Start of Exercise data
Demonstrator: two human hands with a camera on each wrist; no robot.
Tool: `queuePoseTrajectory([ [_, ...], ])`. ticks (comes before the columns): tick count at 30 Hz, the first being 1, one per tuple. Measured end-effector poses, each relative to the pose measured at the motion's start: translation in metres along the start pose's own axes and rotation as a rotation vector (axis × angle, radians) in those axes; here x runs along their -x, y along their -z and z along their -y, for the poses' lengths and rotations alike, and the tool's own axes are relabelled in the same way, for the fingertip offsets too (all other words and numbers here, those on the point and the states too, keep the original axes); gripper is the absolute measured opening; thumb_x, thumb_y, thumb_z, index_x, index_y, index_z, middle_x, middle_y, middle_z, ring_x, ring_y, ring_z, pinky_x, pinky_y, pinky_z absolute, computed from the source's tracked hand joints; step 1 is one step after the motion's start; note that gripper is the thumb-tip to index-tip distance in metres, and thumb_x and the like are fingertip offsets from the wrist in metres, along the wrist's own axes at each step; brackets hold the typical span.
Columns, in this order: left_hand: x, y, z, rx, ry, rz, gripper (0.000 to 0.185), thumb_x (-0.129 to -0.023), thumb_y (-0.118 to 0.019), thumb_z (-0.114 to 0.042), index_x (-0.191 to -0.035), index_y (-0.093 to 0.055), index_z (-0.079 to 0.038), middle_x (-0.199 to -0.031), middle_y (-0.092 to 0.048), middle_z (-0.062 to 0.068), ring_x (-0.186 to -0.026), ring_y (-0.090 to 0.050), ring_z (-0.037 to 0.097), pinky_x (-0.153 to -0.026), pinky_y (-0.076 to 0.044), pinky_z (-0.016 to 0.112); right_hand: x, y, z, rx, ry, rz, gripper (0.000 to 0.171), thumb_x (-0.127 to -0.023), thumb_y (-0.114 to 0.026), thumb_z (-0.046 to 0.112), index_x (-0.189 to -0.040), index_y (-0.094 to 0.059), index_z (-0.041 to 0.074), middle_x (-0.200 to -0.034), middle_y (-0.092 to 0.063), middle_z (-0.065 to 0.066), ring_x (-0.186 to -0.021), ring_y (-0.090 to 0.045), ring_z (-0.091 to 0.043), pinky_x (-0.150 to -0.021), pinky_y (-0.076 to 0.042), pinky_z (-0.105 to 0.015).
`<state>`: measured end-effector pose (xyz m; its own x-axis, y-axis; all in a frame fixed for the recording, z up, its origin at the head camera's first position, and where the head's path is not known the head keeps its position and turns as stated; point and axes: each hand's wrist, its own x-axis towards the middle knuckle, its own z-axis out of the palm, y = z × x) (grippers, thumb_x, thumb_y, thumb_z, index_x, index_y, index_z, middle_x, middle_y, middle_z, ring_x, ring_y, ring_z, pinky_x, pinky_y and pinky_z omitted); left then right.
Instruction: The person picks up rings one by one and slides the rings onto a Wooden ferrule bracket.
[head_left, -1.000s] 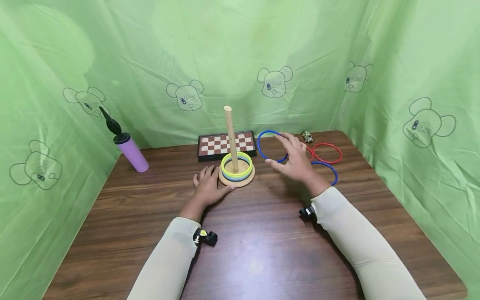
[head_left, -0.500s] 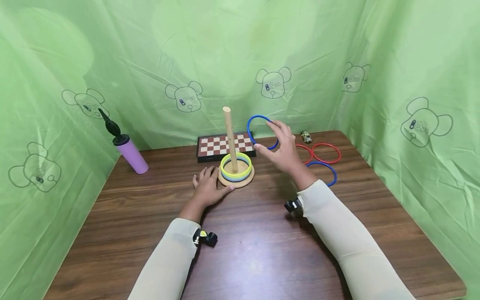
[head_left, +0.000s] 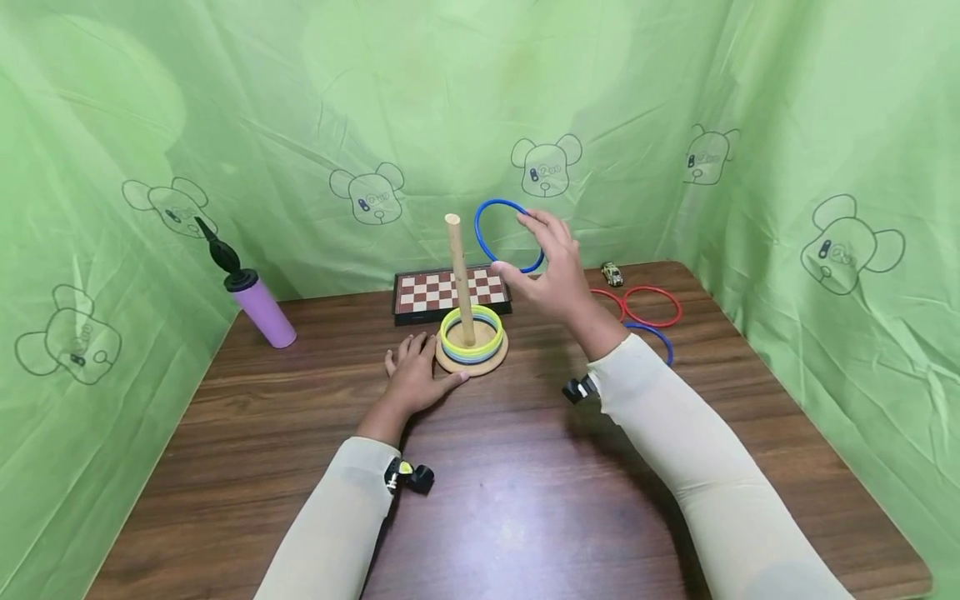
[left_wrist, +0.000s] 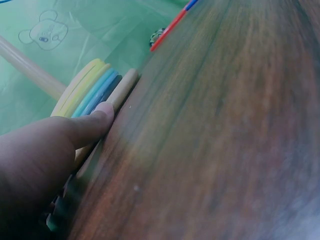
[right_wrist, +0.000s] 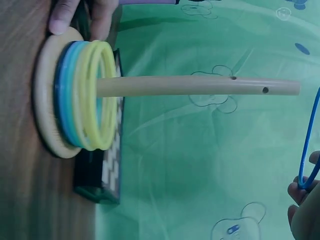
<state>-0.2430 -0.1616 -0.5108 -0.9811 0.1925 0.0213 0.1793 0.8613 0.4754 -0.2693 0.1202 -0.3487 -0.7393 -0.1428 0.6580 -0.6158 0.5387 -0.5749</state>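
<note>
A wooden peg (head_left: 459, 275) (right_wrist: 200, 85) stands on a round wooden base (head_left: 472, 360) (left_wrist: 121, 87) carrying several stacked rings, yellow ones (head_left: 471, 327) (right_wrist: 98, 95) on top of blue ones. My right hand (head_left: 551, 275) pinches a blue ring (head_left: 508, 236) (right_wrist: 308, 140) in the air, just right of the peg's top and about level with it. My left hand (head_left: 415, 375) lies flat on the table with its fingertips (left_wrist: 104, 111) against the base's left edge.
Two red rings (head_left: 651, 306) and a blue ring (head_left: 652, 335) lie on the table at the right. A toy car (head_left: 612, 273) sits behind them. A chessboard (head_left: 448, 292) lies behind the base. A purple pump (head_left: 255, 300) stands at the back left. Green cloth surrounds the table.
My right hand has lifted the blue ring up and to the left, from beside the chessboard to the height of the peg's top. The left hand has stayed in place.
</note>
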Motion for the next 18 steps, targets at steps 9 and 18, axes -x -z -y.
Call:
queuePoseTrajectory([
  [9,0.0,0.0,0.001,-0.006,-0.009,-0.007,0.107,-0.093,-0.071,-0.074,-0.172,-0.035,-0.01,-0.177,-0.029,0.023,-0.167,-0.016,0.048,-0.127,-0.003,0.082,-0.021,-0.003,0.017,0.054,0.073,0.07,0.084,-0.091,-0.084,0.049,-0.16,-0.055,0.011,-0.168,-0.048,-0.013,-0.157,-0.038,-0.033,-0.121,-0.027,-0.07],
  [18,0.0,-0.001,0.003,0.018,-0.017,-0.003,0.11,-0.092,-0.071,-0.075,-0.172,-0.034,-0.009,-0.177,-0.028,0.025,-0.167,-0.015,0.05,-0.126,0.0,0.083,-0.036,-0.017,0.028,0.097,0.072,0.149,0.095,-0.092,-0.084,0.056,-0.165,-0.048,0.008,-0.169,-0.046,-0.013,-0.159,-0.036,-0.032,-0.123,-0.026,-0.07],
])
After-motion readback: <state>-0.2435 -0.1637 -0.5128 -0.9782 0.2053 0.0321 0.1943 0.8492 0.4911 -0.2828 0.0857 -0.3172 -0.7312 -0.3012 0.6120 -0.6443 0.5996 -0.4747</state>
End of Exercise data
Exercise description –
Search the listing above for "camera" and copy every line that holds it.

Answer to the problem –
Demonstrator: two human hands with a camera on each wrist; no robot.
`<state>`: measured end-effector pose (xyz m; its own x-axis, y-axis; all in a frame fixed for the recording, z up, its origin at the head camera's first position, and where the head's path is not known the head keeps its position and turns as stated; point and axes: each hand's wrist, its own x-axis towards the middle knuckle, its own z-axis out of the palm, y = z × x) (grippers, thumb_x, thumb_y, thumb_z, index_x, index_y, index_z, middle_x, middle_y, middle_z, ring_x, ring_y, ring_z, pinky_x, pinky_y and pinky_z omitted); left then right.

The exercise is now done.